Brussels (Brussels Morning) Italian populist right-wing senator Matteo Salvini will have to stand trial for his actions as then-Deputy Prime Minister and Minister of the Interior in 2019, when he prevented more than 100 migrants from landing in the country, Reuters reported.
A Sicilian judge ruled the leader of the League party will face trial on 15 September, which will entail a tortuous, three-stage judicial process. Salvini will face scrutiny over his decision to leave the migrants stranded at sea, breaching international law, until local prosecutors ordered the ship seized and the migrants on board evacuated.
“I am going to trial with my head held high, in your name as well as mine”, Salvini tweeted soon after the ruling. “Italy first,always. Defending our country is a citizen’s sacred duty … that is what I am being tried for”.
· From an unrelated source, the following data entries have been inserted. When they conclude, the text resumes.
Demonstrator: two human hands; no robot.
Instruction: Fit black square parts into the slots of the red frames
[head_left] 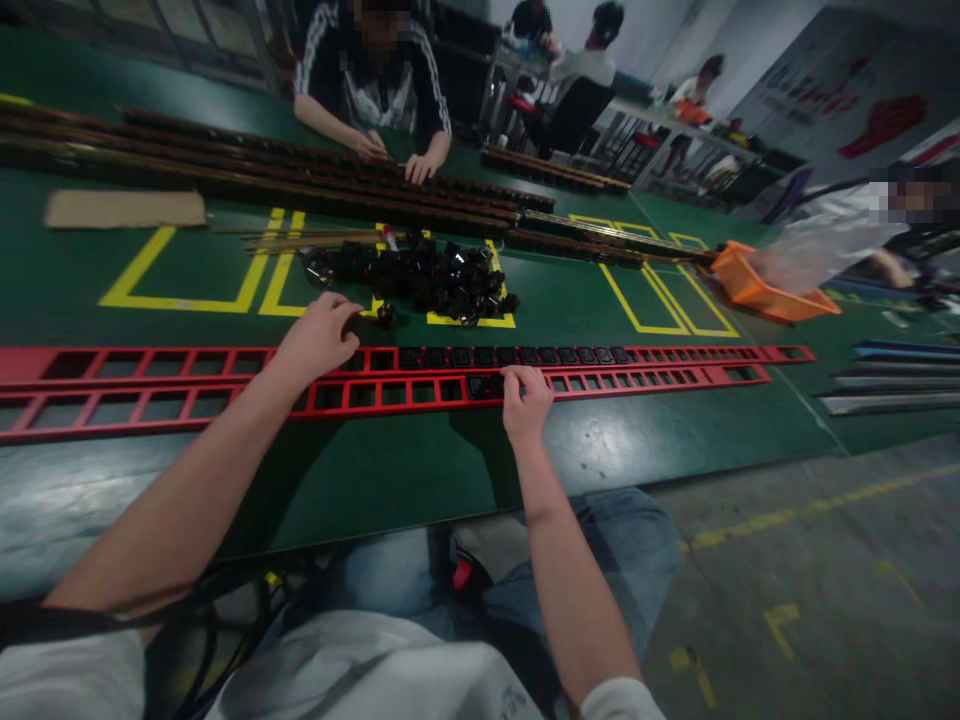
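Note:
Two long red slotted frames point(367, 394) lie side by side across the table. Several black socket modules point(484, 356) sit in a row in the far frame's slots. In the near frame, a black socket module point(484, 386) fills a slot. My right hand point(527, 398) is closed at this module's right end, thumb and fingertips together; part of what they grip is hidden. My left hand point(319, 335) is over the far frame, fingers stretched apart toward a loose black part point(386, 315). Whether its fingertips touch that part cannot be made out.
A heap of loose black parts point(427, 275) lies beyond the frames. Behind it run long dark rails point(300, 170), where a co-worker's hands point(424, 165) rest. Cardboard point(124, 209) is at left; an orange bin point(772, 290) and metal strips point(892, 378) are at right.

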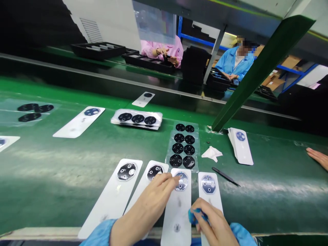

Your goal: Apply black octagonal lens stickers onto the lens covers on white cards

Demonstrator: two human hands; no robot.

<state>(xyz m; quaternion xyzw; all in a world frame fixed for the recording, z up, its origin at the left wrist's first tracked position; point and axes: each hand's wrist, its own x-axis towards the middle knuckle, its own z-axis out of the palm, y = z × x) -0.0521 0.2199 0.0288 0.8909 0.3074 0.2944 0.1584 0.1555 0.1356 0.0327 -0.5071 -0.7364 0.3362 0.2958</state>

Salvini built his public image on anti-immigration sentiment, and heavily publicised his decisions whenever he attempted to block migrants from entering the country during his term as Interior Minister. Riding a surge in popularity, Salvini pulled his party from the coalition government in 2019, hoping to strengthen his position in snap elections. However, he was ultimately out-manoeuvred as a new coalition was formed.
When that coalition dissolved earlier this year, Prime Minister Mario Draghi formed a national unity government, which Salvini supports but without holding any ministerial office, since Draghi made a point of not awarding party leaders positions in his cabinet in order to minimise infighting.
The Sicilian judge’s decision has been welcomed by Proactiva Open Arms, the Spanish NGO which operated the migrant rescue ship at the heart of the Salvini case. “Violating a fundamental right such as the protection of human beings at sea for the sake of political propaganda is shameful”, NGO head Oscar Camps observed.
If found guilty, Salvini could face up to 15 years in prison. Moreover, a conviction confirmed by all court instances would prevent him from ever holding government office in the future. His party remains the most popular in the country, polling at some 23%, although its support has been in decline in recent months, and is currently running far below its 2019 peak.